“Dreams do come true in New Orleans”: American fairy tales, Post-Katrina New Orleans, and Disney’s The Princess and the Frog (2009)
Abstract
The latest instalment in Disney’s animated canon, The Princess and the Frog (2009), has been hailed as many things. It perpetuates the American fable of the self-made hero and celebrates the triumph of American ingenuity and industry during the worst of the Global Financial Crisis. Most significantly, The Princess and the Frog introduces Disney’s very first African-American ‘princess’. The film ostensibly pays long-overdue tribute to America’s racial plurality, and, fittingly, was released in the first year of Obama’s presidency. As a Disney spokeswoman declared, “Princess Tiana will be a heroine in the great tradition of Disney’s rich animated fairy tale legacy, and all other characters and aspects of the story will be treated with the greatest respect and sensitivity.”[1]

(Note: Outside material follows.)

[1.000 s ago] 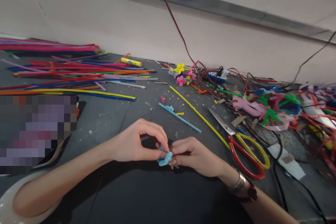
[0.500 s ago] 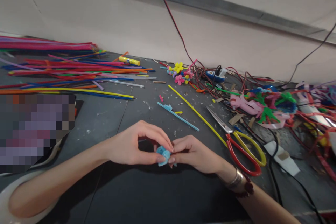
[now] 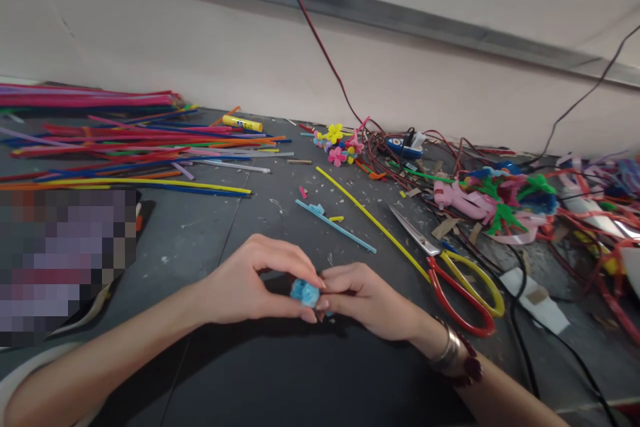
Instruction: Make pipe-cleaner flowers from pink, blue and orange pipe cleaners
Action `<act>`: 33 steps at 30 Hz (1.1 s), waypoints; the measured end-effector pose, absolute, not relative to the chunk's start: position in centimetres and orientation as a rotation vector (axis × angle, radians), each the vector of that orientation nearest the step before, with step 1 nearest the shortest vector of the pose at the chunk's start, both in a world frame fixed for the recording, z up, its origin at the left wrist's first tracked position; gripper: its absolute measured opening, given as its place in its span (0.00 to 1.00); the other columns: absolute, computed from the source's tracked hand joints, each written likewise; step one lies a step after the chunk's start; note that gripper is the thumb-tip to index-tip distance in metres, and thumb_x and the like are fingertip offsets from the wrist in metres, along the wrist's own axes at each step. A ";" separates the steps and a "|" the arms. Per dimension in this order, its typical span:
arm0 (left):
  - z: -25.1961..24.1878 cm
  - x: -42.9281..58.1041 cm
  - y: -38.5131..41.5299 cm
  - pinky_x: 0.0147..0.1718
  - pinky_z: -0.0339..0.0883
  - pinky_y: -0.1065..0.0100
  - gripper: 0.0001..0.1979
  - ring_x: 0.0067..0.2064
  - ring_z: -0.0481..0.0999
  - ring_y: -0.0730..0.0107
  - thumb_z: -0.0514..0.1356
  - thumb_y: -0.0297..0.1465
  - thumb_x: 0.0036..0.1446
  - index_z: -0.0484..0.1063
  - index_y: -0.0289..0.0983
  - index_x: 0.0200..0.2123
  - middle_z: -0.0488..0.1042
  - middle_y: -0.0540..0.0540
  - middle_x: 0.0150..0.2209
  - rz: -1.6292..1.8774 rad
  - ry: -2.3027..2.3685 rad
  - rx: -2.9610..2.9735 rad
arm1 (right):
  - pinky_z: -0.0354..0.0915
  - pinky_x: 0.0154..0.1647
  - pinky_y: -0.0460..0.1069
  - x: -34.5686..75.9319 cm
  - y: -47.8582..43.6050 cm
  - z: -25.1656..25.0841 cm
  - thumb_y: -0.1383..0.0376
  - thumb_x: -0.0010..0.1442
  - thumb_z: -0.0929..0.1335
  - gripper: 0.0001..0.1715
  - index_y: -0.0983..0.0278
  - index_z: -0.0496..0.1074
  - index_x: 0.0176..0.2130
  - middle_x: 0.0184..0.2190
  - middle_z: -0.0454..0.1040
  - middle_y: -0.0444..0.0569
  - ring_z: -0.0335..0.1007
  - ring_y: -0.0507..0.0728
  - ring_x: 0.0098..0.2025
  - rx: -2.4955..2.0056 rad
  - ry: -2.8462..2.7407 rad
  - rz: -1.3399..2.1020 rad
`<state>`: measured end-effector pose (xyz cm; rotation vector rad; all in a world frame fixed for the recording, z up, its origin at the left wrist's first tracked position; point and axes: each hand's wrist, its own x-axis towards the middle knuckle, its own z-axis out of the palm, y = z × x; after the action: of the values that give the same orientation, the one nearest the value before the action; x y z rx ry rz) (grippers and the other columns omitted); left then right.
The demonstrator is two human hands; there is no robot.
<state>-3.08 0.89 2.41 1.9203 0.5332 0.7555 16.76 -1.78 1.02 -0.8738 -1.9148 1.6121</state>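
Observation:
My left hand (image 3: 253, 280) and my right hand (image 3: 365, 297) meet low over the dark table (image 3: 200, 227), both pinching a small light-blue pipe-cleaner piece (image 3: 304, 292) bent into a curled shape. The left thumb and fingertips close on it from the left, the right fingertips from the right. A metal bracelet sits on my right wrist. Just beyond the hands lie a straight light-blue pipe cleaner (image 3: 336, 226) and a long yellow pipe cleaner (image 3: 373, 221).
Red-and-yellow-handled scissors (image 3: 453, 267) lie to the right of my hands. Several coloured pipe cleaners (image 3: 125, 147) are spread at the back left, with a yellow glue stick (image 3: 242, 123). Small finished flowers (image 3: 340, 143), tangled wires and coloured craft pieces (image 3: 505, 203) crowd the right.
The blue piece has been turned and curled tighter between my fingertips. Both hands have stayed in about the same place, and the view has shifted slightly.

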 end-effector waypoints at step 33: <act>1.2 -0.8 -2.1 0.38 0.66 0.72 0.09 0.38 0.72 0.72 0.58 0.21 0.48 0.63 0.35 0.19 0.71 0.46 0.37 1.216 1.147 2.018 | 0.63 0.38 0.49 15.7 -2.8 -1.6 0.70 0.62 0.56 0.13 0.68 0.68 0.37 0.33 0.68 0.53 0.63 0.54 0.36 -1.046 -2.183 0.497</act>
<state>-0.78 -2.08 1.18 2.0176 1.1466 1.2161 15.75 -2.82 -1.61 -1.0459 -2.1825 0.4972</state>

But notable for its absence in the promotion and criticism of the film is its role in the construction of a post-Katrina New Orleans. Its 1920s Louisiana setting is one of Disney’s few geographically and temporally specific settings, and reflects the post-Katrina development of a New Orleans mythology that romanticises the city into an exotic paradise of ethno-cultural ‘Otherness’ within the American interior. This is indicated by the film’s fetishisation of New Orleans culture, such as its denouément during Mardi Gras, jazz soundtrack, Tiana’s skill at Louisiana cuisine, and, most significantly, its fixation on voodoo spirituality. The film is at considerable pains to assure us that “dreams do come true in New Orleans”, and evades the tragic knowledge that its lush settings and characters were obliterated so recently in America’s national memory.
This paper considers the specific “Americanness” of The Princess and the Frog and its construction of a new “Disney-fied” national memory of Louisiana and the ruined city of New Orleans.